А для друга тут найдется немало работы! Еще со времен
Мариафельса Кнехт носился с мыслью об одной Игре, которую он и
решил теперь использовать для своего первого ежегодного
торжества. В основу структуры и измерений этой Игры -- и в этом
заключалась его счастливая находка -- он хотел положить
старинную конфуцианскую ритуальную схему китайского дворика,
ориентированного по странам света, с его воротами, стеной
духов, соотношением и назначение хозяйственных и жилых
построек, подчиненностью их созвездиям, календарю, семейной
жизни, с его символикой и правилами закладки сада.
Когда-то давно, во время изучения комментариев к "И-Цзин",
мифический порядок и значение этих правил представлялись ему
как особенно привлекательное и милое его сердцу подобие космоса
и места, занимаемого человеком в мироздании; он нашел также,
что древнейший народный дух в этом традиционном расположении
удивительно гармонично сочетается с духом спекулятивно-ученым,
духом мандаринов и магистров. Он уже давно и с любовью, правда,
не делая никаких записей, лелеял этот план, и в голове у него
он сложился окончательно; лишь вступление на высокий пост
помешало Кнехту продолжить его разработку. Сейчас, в эту
минуту, он принял решение построить свою ежегодную Игру по этой
идее китайцев, а Фрицу, если он окажется в состоянии
проникнуться духом его замысла, он сейчас же поручит подготовку
общей композиции и перевода ее на язык Игры. Но тут сразу же
возникло препятствие: Тегуляриус не знал китайского языка.
Выучить его в такой короткий срок было невозможно. Впрочем,
если Тегуляриус будет строго придерживаться указаний Магистра и
Восточно-азиатского института, то, привлекши еще и литературу,
он сможет проникнуть в магическую символику китайского двора --
дело ведь не в филологии.
Фрицу понадобится для этого немало времени, особенно
потому, что он -- человек избалованный, не способен трудиться
каждый день. Необходимо немедленно дать всему ход. Приятно
пораженный, Кнехт улыбнулся: а ведь и впрямь этот столь
осторожный старый человек, сочинивший календарь-памятку,
оказался прав со своим напоминанием.
Уже на следующий день -- приемный час закончился ранее
обычного -- Кнехт вызвал Тегуляриуса. Тот явился, отвесил
поклон с несколько подчеркнутым смирением, принятым им теперь в
обращении с Кнехтом, и был немало удивлен, когда обычно столь
скупой на слова Кнехт, лукаво кивнув ему, спросил:
-- Ты помнишь, как мы с тобой еще в студенческие годы
словно бы поспорили и мне так и не удалось склонить тебя на
свою сторону? Спор шел о ценности и значении Восточноазиатского
института, особенно об изучении китайского, и я все старался
убедить тебя тоже заниматься в этом институте и изучить
китайский язык. Ну вот, вспомнил! А теперь меня берет досада,
что я не смог убедить тебя тогда. Как было бы хорошо, если бы
ты знал китайский! Мы бы с тобой славно поработали.

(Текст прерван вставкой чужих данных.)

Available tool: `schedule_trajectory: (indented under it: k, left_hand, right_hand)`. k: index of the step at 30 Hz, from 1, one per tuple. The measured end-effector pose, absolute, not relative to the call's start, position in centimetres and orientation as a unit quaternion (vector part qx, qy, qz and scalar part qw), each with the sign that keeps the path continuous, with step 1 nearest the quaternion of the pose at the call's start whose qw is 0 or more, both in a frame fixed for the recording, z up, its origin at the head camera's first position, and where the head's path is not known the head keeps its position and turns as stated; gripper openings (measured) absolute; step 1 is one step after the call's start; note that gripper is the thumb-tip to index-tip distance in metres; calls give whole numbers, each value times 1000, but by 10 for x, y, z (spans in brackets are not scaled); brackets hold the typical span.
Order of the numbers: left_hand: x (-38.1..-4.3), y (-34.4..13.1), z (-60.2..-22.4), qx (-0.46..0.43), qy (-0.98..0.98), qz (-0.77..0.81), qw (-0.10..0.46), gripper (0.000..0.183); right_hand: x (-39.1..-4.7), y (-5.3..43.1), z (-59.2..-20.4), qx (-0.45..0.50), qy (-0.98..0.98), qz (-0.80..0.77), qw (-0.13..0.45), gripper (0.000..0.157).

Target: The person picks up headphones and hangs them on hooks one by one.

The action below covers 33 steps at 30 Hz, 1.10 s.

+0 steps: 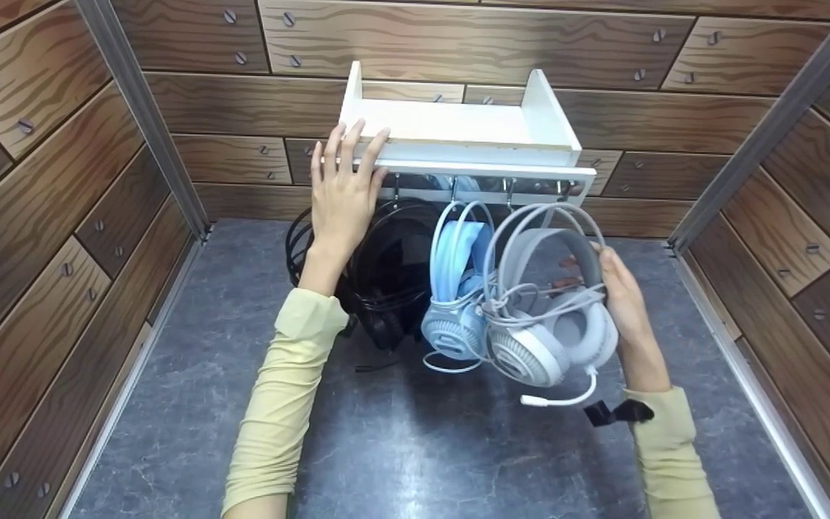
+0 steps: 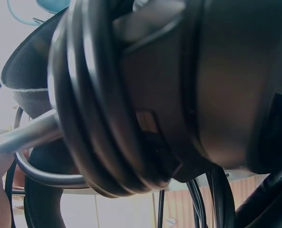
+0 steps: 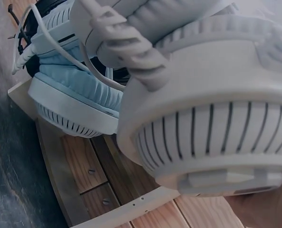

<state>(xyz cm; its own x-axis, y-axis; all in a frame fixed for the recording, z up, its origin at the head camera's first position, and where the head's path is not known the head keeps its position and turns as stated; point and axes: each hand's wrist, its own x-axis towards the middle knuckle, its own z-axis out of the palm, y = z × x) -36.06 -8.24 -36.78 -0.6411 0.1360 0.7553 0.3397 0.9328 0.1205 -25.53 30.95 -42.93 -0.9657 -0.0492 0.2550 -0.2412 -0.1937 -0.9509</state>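
Note:
My left hand (image 1: 343,194) rests on the left end of a white shelf rack (image 1: 458,122), fingers spread over its front edge. Below that hand hang black headphones (image 1: 393,267), whose dark ear cup (image 2: 226,85) and coiled cable fill the left wrist view. Light blue headphones (image 1: 451,331) hang from a hook in the middle. At the right, my right hand (image 1: 624,303) grips a white-and-grey headset (image 1: 530,353) by its outer side, with some fingers hidden behind it. Its cable is looped across the band, and its microphone (image 1: 545,401) points left. Whether its band touches a hook, I cannot tell.
Metal hooks (image 1: 509,189) line the underside of the rack's rail. A dark grey marbled surface (image 1: 400,447) spreads below, bordered by wood-patterned walls (image 1: 55,209) and metal corner posts (image 1: 145,108). A black strap (image 1: 620,412) sits at my right sleeve.

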Motion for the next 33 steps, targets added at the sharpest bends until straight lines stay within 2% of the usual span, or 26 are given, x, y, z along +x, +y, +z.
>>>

Он еще некоторое время поддразнивал друга, доведя его
любопытство до предела, и лишь после этого высказал свое
предложение: он-де намерен в самом ближайшем будущем начать
разработку плана ежегодной Игры, и если Фрицу это доставит
удовольствие, он просит его взять на себя основной труд, как
когда-то он перед состязанием выполнил основную работу для
другой Игры, -- Кнехт в ту пору гостил у бенедиктинцев. Фриц
взглянул на него с недоверием, пораженный до глубины души; он
был взволнован уже одним ласковым дружеским тоном и улыбающимся
лицом Иозефа, который в последние месяцы являлся ему только
повелителем и Магистром. Растроганный, обрадованный, принял он
предложение Кнехта, и не только как честь и выражение доверия,
-- он понял и оценил все значение этого благородного жеста: то
была попытка воскресить дружбу, раскрыть захлопнувшиеся было
двери. Тегуляриус отмел сомнения Кнехта относительно китайского
языка и тут же попросил Досточтимого полностью располагать им.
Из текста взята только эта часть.